At the beginnning of function changeBar() test is a reference to item, but then you overwrite it with a reference to a newly created item. You therefore only overwrite the local variable with a different reference, but don't change the referenced by object.
test in changeBar is basically as pointer. So when you assign it, you are changing the pointer.
Here is an article: http://www.javaworld.com/javaworld/javaqa/2000-05/03-qa-0526-pass.html
You are giving the method the reference to this object, that is, its address so to speak.
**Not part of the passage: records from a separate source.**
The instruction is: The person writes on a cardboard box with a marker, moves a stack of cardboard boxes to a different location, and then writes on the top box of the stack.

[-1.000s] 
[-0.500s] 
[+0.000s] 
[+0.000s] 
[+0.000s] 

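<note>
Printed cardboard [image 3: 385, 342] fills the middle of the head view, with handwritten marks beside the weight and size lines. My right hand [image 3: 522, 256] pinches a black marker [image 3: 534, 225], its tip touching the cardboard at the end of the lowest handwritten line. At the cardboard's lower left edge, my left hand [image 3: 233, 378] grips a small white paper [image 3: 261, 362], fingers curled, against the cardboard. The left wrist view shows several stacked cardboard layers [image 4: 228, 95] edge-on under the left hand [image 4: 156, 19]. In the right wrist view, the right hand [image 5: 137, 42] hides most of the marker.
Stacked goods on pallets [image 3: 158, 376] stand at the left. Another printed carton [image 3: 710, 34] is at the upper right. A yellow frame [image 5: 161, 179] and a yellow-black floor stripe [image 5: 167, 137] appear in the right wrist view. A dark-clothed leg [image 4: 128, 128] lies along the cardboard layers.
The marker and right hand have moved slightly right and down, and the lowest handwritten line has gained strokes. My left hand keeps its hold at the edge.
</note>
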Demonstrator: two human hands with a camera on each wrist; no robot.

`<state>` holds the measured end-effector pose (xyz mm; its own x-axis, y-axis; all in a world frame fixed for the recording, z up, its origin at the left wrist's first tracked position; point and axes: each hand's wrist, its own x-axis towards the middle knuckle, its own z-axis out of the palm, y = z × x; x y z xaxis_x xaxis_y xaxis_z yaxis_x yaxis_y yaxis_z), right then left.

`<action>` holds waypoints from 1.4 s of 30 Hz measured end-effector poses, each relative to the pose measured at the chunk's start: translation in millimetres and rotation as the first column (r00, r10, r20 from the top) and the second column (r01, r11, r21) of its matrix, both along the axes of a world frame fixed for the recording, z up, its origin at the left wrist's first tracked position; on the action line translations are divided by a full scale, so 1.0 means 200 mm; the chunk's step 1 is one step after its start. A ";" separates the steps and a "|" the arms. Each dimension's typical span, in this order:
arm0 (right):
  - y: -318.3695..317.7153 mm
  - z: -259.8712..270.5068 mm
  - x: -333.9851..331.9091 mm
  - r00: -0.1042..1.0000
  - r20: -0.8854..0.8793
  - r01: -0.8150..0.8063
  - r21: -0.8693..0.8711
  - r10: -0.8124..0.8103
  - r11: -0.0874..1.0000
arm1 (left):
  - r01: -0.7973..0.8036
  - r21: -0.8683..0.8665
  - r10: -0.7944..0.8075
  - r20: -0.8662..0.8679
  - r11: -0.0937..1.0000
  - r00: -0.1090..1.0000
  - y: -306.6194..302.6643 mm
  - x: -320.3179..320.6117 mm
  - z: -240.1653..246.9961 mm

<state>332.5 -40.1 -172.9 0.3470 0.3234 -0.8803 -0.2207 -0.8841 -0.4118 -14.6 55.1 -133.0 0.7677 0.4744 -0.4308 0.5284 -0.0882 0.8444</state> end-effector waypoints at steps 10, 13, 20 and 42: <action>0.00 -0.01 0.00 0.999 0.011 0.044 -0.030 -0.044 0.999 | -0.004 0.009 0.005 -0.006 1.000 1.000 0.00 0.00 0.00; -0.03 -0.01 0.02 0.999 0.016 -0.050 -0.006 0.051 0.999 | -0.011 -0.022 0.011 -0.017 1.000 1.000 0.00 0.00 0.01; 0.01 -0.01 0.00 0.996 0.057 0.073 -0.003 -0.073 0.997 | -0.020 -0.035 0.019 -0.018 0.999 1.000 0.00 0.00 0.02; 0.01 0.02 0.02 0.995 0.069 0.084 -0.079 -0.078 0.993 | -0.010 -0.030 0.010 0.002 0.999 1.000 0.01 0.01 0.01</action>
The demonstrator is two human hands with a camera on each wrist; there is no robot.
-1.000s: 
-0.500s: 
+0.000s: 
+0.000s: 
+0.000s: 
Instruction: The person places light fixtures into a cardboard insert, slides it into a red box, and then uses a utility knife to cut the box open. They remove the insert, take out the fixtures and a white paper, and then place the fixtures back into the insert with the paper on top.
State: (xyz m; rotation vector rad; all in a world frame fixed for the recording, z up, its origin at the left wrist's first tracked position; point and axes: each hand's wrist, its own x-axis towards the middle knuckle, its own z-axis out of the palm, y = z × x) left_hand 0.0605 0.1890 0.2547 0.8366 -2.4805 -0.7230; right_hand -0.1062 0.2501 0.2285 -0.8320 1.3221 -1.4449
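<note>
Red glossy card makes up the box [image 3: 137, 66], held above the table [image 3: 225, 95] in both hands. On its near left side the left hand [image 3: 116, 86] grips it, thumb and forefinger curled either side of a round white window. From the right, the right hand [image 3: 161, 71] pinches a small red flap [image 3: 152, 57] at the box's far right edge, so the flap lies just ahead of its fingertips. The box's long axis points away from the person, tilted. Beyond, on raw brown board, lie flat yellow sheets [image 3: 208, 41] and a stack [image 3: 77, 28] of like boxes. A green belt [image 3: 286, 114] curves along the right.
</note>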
So this address is stocked in a variable named test.
Then your method erases what is written in the test variable, and writes instead the address of a new Item object it created. Nothing here changes anything to the initial Item object, nor to the references to it that are outside the method's scope.
I guess I am pretty approximative here and I will be glad to get corrected.
Is there any way that I can pass mutable Objects by value to a function in java?
What I actually want is to pass an object to a method, do some operations on it (change it) and again call that method with that old object only(not the changed value).
here is some sample:
{ MyObj obj = new MyObj(); obj.setName("name");
append(obj);
System.out.println(obj.name);
prepend(obj);
System.out.println(obj.name);
}
void append(MyObj obj){ obj.name+="1"; }
void prepend(MyObj obj){ String a = "1"; obj.name=a+obj.name; }
At the end of this code, I want output as:
name1
1name
Objects themselves aren't passed at all in Java. Ever.
But everything is passed by value - where the only things that can be passed are primitive values and references.
It's not quite clear what you're trying to do - is the idea that you'd like to have a method with (say) a StringBuilder parameter, but without any changes made to the object from within the method being visible to the caller? If so, you basically need to clone the object yourself.
Unfortunately, no. Java never passes Objects by value, it passes the reference of the object by value.
Explanation from here:
What's really happening is that
objects are always held by reference
in java -- never by value -- and the
references are, indeed, being passed
by value.
Why do you need to do this? If you don't change the object, then it doesn't matter. If you do change the object, and don't want to affect the caller's object, then just make a copy locally. But I would guess that at least 90% of the time people think they need to do that, they really don't.
Show some code. What are you really trying to do?
AFAIK immutable/mutable is not related with passing by value/reference. Strings are passed by reference, not value. What makes string immutable is design of string class itself.
Perhaps you may explain a bit more what you looking for.